Wir hatten kein Brot. Uns wurde gesagt, dass der Kreml beschlossen habe, uns auszuhungern, indem er die Lieferung von Mehl nach Aserbaidschan verbot, damit wir keine Kraft zum Protest hätten.

Aber jetzt, wenn ich zurückblicke, frage ich mich, ob dies auf allgemeine Probleme in der Lieferkette der Sowjetunion zurückzuführen war.

Aber was auch immer der Grund war, wir hatten zu diesem Zeitpunkt keine Möglichkeit, die uns zuteil werdende Hilfe abzulehnen. Weil es keine Hilfe gab.

Warum verweigern einige der heute in Aserbaidschan lebenden Armenier die Hilfe?

Es gibt eine lange Konfliktgeschichte. Armenien und Aserbaidschan führten Anfang der 1990er Jahre und im Jahr 2020 zwei große Kriege. Der zweite Krieg führte zum Sieg Aserbaidschans und zur Ankunft russischer Friedenstruppen in Karabach.

Der Name Berg, an der Spitze von Karabach, wurde hinzugefügt, als diese autonome Region 1923 innerhalb der Sowjets gegründet wurde, um sie von der Region Karabach in Aserbaidschan zu unterscheiden.

Obwohl dieser Ort von der internationalen Gemeinschaft als zu Aserbaidschan gehörend anerkannt wurde, erklärten Zehntausende dort lebende ethnische Armenier ihre Unabhängigkeit.

Der Lachin-Korridor, die Hauptstraße, die die Region mit Armenien verbindet, steht derzeit unter der Kontrolle russischer Friedenstruppen. Über diesen Korridor, der durch aserbaidschanisches Gebiet führte, konnten die Armenier Lebensmittel und andere Vorräte versenden.

Allerdings werfen aserbaidschanische Beamte den Armeniern vor, auf diese Weise Waffen nach Berg-Karabach zu schicken.

Aus diesem Grund dürfen außer Rettungswagen des Roten Kreuzes keine Fahrzeuge durch das Gebiet fahren.

Stattdessen, sagt er, könnte die Hilfe über die Straße von der Stadt Agdam in Aserbaidschan nach Khankendi geschickt werden.

Separatistische Funktionäre befürchten hingegen, dass der Lachin-Korridor nicht wieder geöffnet wird, wenn sie sich bereit erklären, diese alternative Route zum Lachin-Korridor zu nutzen, und anstatt auf dieser Route um Hilfe zu bitten, fordern sie die Bauern in der Region dazu auf Teilen Sie die Ernte in ihren Lagerhäusern.

Während Aserbaidschan erklärt, dass es den Lachin-Korridor 24 Stunden nach der Nutzung der Agdam-Straße öffnen wird, wollen die Armenier diese neue Straße nicht legitimieren.

Nach 30 Jahren Konflikt hat keine Seite mehr Vertrauen in die andere.

Ich habe viele schwierige Zeiten in Aserbaidschan erlebt.
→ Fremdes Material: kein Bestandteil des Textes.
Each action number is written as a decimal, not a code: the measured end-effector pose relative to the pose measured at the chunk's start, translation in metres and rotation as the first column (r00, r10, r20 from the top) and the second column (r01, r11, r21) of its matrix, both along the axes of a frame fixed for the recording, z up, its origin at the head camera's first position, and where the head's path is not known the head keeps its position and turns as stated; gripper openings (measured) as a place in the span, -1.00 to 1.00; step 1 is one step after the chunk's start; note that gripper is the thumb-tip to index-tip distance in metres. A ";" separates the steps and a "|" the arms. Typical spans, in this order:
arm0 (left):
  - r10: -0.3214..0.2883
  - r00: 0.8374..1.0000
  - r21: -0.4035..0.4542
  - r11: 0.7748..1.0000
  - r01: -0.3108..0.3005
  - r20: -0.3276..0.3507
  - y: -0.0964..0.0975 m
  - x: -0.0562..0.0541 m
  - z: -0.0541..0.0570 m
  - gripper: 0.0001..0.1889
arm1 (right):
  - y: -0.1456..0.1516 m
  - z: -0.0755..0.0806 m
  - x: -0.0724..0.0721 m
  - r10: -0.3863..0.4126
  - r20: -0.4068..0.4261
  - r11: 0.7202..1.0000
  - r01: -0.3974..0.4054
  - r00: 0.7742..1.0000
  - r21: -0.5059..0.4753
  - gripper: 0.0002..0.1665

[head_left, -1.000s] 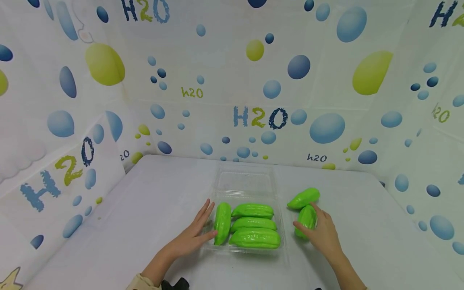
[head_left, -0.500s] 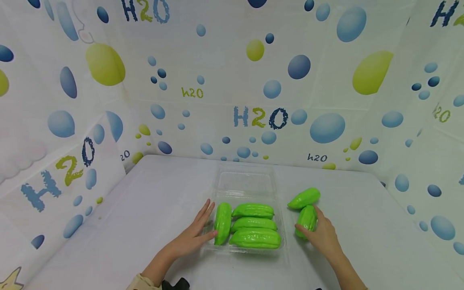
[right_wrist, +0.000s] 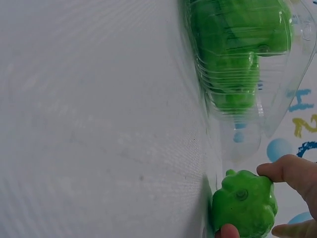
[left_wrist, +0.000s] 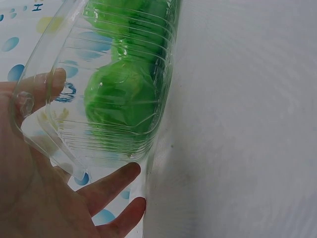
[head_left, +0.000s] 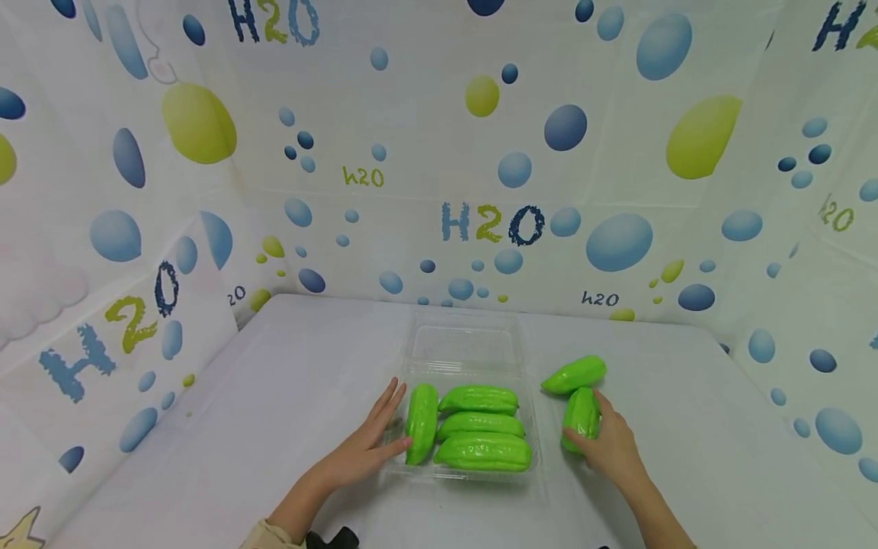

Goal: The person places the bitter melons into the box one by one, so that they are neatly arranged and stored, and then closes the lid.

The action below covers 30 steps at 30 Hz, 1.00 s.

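In the head view my right hand (head_left: 612, 446) holds a bright green ridged vegetable (head_left: 581, 415), shaped like a bitter melon, right of the box. The right wrist view shows fingers and thumb around the lobed end of this vegetable (right_wrist: 243, 203), close to the table. A second such vegetable (head_left: 575, 375) lies just behind it. My left hand (head_left: 362, 450) rests with spread, straight fingers along the left side of a clear plastic box (head_left: 473, 474). Inside the box, one green vegetable (head_left: 421, 424) stands lengthwise at the left, and three others (head_left: 482, 451) lie crosswise.
The box's clear lid (head_left: 468, 345) is folded back, away from me. A white cloth covers the table (head_left: 315, 343). Behind it hangs a white curtain (head_left: 425, 99) printed with blue and green drops. A black object (head_left: 333, 538) pokes in at the front edge.
My right thumb has closed in against the nearer loose vegetable, which has turned slightly. The vegetable behind it has shifted a little to the left. My left hand has stayed still.
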<state>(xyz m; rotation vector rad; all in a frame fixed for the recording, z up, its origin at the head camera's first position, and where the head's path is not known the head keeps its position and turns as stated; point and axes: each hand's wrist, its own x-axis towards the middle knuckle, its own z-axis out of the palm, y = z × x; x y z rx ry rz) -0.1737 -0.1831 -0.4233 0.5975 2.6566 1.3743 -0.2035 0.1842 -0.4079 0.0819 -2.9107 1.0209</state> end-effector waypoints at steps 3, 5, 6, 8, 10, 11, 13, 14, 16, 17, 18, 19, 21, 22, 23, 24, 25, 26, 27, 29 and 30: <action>-0.007 1.000 0.000 1.000 0.007 0.009 0.000 0.000 -0.001 -0.19 | 0.000 0.001 0.001 -0.004 0.002 1.000 0.004 1.000 -0.016 -0.01; -0.010 1.000 0.000 1.000 0.010 0.017 0.000 -0.001 -0.001 -0.19 | 0.000 0.002 0.002 -0.006 -0.002 0.999 0.006 1.000 -0.031 -0.02; -0.011 1.000 0.001 1.000 0.011 0.017 -0.001 -0.001 -0.001 -0.19 | 0.000 0.002 0.002 -0.007 -0.006 0.999 0.007 1.000 -0.040 -0.03; -0.012 1.000 0.002 1.000 0.012 0.019 -0.001 -0.001 -0.001 -0.19 | 0.000 0.003 0.003 -0.010 -0.010 0.998 0.010 1.000 -0.055 -0.05; -0.012 1.000 0.001 1.000 0.012 0.019 -0.001 -0.001 -0.001 -0.19 | 0.000 0.003 0.003 -0.014 -0.012 0.998 0.013 1.000 -0.066 -0.06; -0.012 1.000 0.001 1.000 0.012 0.020 -0.001 -0.001 -0.001 -0.19 | -0.001 0.003 0.003 -0.017 -0.015 0.997 0.015 1.000 -0.069 -0.06; -0.012 1.000 0.001 1.000 0.012 0.021 -0.001 -0.001 -0.002 -0.19 | -0.001 0.004 0.004 -0.022 -0.019 0.997 0.021 1.000 -0.070 -0.06; -0.012 1.000 0.001 1.000 0.012 0.021 -0.002 -0.001 -0.002 -0.19 | -0.001 0.005 0.004 -0.025 -0.022 0.997 0.023 0.999 -0.069 -0.06; -0.013 1.000 0.003 1.000 0.013 0.021 -0.001 -0.001 -0.003 -0.19 | -0.001 0.006 0.004 -0.029 -0.026 0.997 0.027 0.999 -0.070 -0.06; -0.013 1.000 0.005 1.000 0.013 0.021 -0.001 -0.002 -0.003 -0.19 | -0.001 0.007 0.004 -0.031 -0.027 0.997 0.029 0.999 -0.072 -0.06; -0.013 1.000 0.006 1.000 0.013 0.021 -0.001 -0.002 -0.003 -0.19 | -0.001 0.008 0.004 -0.031 -0.027 0.997 0.029 0.999 -0.075 -0.07; -0.014 1.000 0.008 1.000 0.014 0.021 -0.001 -0.002 -0.003 -0.19 | -0.001 0.008 0.004 -0.032 -0.028 0.997 0.030 0.999 -0.077 -0.07; -0.015 1.000 0.008 1.000 0.015 0.022 -0.001 -0.001 -0.002 -0.19 | -0.002 0.010 0.005 -0.030 -0.027 0.996 0.027 0.999 -0.088 -0.07; -0.015 1.000 0.008 1.000 0.015 0.022 -0.001 -0.001 -0.002 -0.19 | -0.002 0.011 0.006 -0.030 -0.029 0.995 0.027 0.999 -0.094 -0.08; -0.016 1.000 0.008 1.000 0.016 0.020 -0.001 -0.001 -0.002 -0.19 | -0.002 0.012 0.006 -0.028 -0.031 0.994 0.025 0.999 -0.102 -0.09; -0.016 1.000 0.008 1.000 0.016 0.019 -0.001 -0.001 -0.002 -0.19 | -0.003 0.014 0.007 -0.028 -0.033 0.994 0.025 0.999 -0.110 -0.09; -0.016 1.000 0.006 1.000 0.016 0.018 -0.001 -0.001 -0.002 -0.19 | -0.003 0.015 0.007 -0.028 -0.035 0.993 0.024 0.999 -0.118 -0.09; -0.016 1.000 0.005 1.000 0.016 0.017 -0.001 -0.001 -0.002 -0.19 | -0.004 0.016 0.007 -0.027 -0.038 0.992 0.022 0.999 -0.127 -0.10; -0.015 1.000 0.004 1.000 0.015 0.016 -0.001 -0.001 -0.002 -0.19 | -0.004 0.017 0.007 -0.027 -0.041 0.991 0.021 0.999 -0.132 -0.10; -0.013 1.000 0.002 1.000 0.013 0.013 -0.001 -0.001 -0.001 -0.19 | -0.004 0.018 0.007 -0.025 -0.047 0.990 0.018 0.999 -0.142 -0.10; -0.012 1.000 0.000 1.000 0.012 0.011 -0.001 -0.001 -0.001 -0.19 | -0.005 0.019 0.007 -0.023 -0.047 0.989 0.016 0.999 -0.146 -0.11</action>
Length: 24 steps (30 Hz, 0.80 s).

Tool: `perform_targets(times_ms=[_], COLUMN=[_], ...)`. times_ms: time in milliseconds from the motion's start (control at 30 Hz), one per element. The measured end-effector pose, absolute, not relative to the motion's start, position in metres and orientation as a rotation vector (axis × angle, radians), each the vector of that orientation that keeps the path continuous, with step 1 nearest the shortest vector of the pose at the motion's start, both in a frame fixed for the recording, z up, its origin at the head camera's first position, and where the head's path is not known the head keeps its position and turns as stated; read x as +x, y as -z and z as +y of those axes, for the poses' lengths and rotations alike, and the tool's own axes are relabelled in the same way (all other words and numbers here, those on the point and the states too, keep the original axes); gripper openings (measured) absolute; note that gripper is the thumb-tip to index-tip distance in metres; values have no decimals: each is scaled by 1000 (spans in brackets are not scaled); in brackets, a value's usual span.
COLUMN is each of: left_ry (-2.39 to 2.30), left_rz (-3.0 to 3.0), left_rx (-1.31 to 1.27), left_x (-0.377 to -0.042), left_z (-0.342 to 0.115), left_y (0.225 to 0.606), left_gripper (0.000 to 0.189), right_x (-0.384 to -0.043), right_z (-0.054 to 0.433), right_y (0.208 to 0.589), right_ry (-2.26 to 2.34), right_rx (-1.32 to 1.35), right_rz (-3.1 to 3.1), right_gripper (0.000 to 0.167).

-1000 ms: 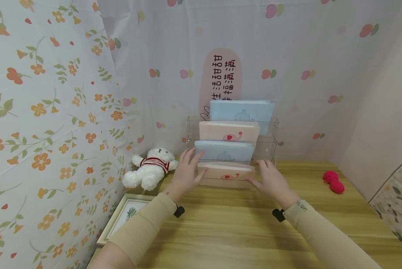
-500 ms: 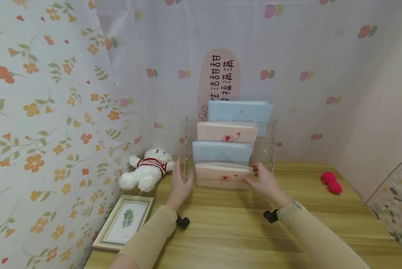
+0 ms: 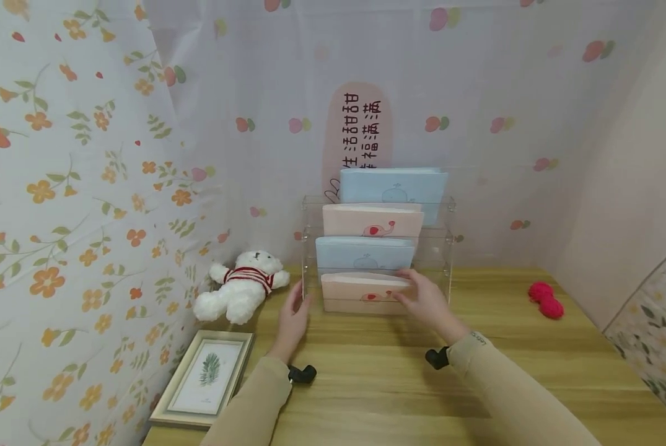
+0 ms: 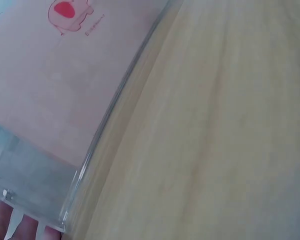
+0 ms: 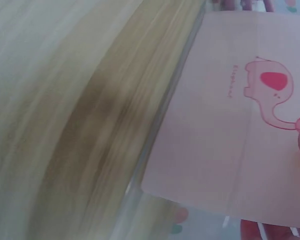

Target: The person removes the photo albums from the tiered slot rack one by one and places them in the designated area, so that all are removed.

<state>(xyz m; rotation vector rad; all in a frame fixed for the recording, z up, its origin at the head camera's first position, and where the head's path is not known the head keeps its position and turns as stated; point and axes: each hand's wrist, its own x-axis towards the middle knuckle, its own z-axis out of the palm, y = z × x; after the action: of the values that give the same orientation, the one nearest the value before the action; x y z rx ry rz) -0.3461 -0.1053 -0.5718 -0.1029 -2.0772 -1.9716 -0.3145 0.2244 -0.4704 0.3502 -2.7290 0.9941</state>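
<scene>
A clear tiered rack (image 3: 449,248) stands against the back wall, holding several flat folders in steps. The lowest folder is pink with a red elephant print (image 3: 344,291). Above it come a blue whale folder (image 3: 338,253), a pink elephant folder (image 3: 346,218) and a blue whale folder (image 3: 366,186) at the top. My right hand (image 3: 426,303) pinches the lowest pink folder at its right end, thumb on the front, other fingers behind. My left hand (image 3: 292,322) touches the rack's lower left side with extended fingers (image 4: 25,227).
On the wooden table (image 3: 366,384), a white teddy bear (image 3: 238,297) in a striped top lies at the left. In front of it is a framed leaf picture (image 3: 207,378). Red yarn (image 3: 546,301) sits at the right. Patterned cloth walls (image 3: 48,186) close in the left and back.
My left hand has moved from in front of the lower folders to the rack's left side. My right hand has shifted left onto the right end of the lowest pink folder.
</scene>
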Motion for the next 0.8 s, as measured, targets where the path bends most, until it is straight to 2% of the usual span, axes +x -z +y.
perform_targets(times_ms=[200,467,733,800], left_ry=[2023,1983,1966,1959], left_rz=[-2095,-2152,-2193,-2200], left_rx=[-13,-21,-39,-49], left_x=[-345,-343,-344,-344], left_z=[-113,-119,-121,-121], left_y=[573,576,574,574], left_gripper=[46,48,45,45], right_x=[-316,-315,-313,-313], right_z=[220,205,197,195], right_y=[477,489,489,486], right_ry=[-1069,-1060,-1180,-1190], right_rx=[335,309,178,156], right_rz=[-2657,-2514,-2428,-2382], right_gripper=[43,29,42,41])
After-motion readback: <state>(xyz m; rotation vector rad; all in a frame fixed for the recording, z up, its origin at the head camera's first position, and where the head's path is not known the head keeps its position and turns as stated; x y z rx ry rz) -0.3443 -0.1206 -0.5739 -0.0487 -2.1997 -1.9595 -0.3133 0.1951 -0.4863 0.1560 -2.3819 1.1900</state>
Im Jahr 1988 zerfiel mein Land, als ethnische Armenier in Berg-Karabach sich dem abtrünnigen Armenien anschließen wollten.

Demonstranten rufen „Miatsum!“ Ich erinnere mich, dass sie mit diesem Slogan ihre Forderung nach einer Vereinigung mit Armenien verkündeten.

Es folgten Jahre des Leidens und der Massaker. Hunderttausende ethnische Aserbaidschaner mussten Armenien verlassen und wurden in Aserbaidschan zu Flüchtlingen.

Im Februar 1992 wurden die Bewohner des Dorfes Khojaly in Berg-Karabach mit Hilfe der russischen Armee massakriert. Im Vergleich zu Aserbaidschan starben mehr als 600 Menschen. Armenien hingegen bestreitet sowohl die Tatsache, dass der Vorfall auf diese Weise stattgefunden hat, als auch die Zahl der Opfer.

In den vergangenen Jahren starben Zehntausende Menschen und mehr als eine Million Menschen wurden infolge der ethnischen Säuberungen und Massaker beider Seiten vertrieben.

Es gab so viele schreckliche Ereignisse … Manchmal bin ich überrascht, wenn ich Armenier treffe, die nichts von den ermordeten Aserbaidschanern wissen. Aber es gibt niemanden, der ihnen das sagen kann.

Ebenso wenig wissen junge Aserbaidschaner heute von den Armeniern, die Ende der 1980er Jahre in aserbaidschanischen Städten wie Sumgayit und Baku massakriert wurden. Auch Aserbaidschan bestreitet, dass diese Ereignisse auf diese Weise stattgefunden haben.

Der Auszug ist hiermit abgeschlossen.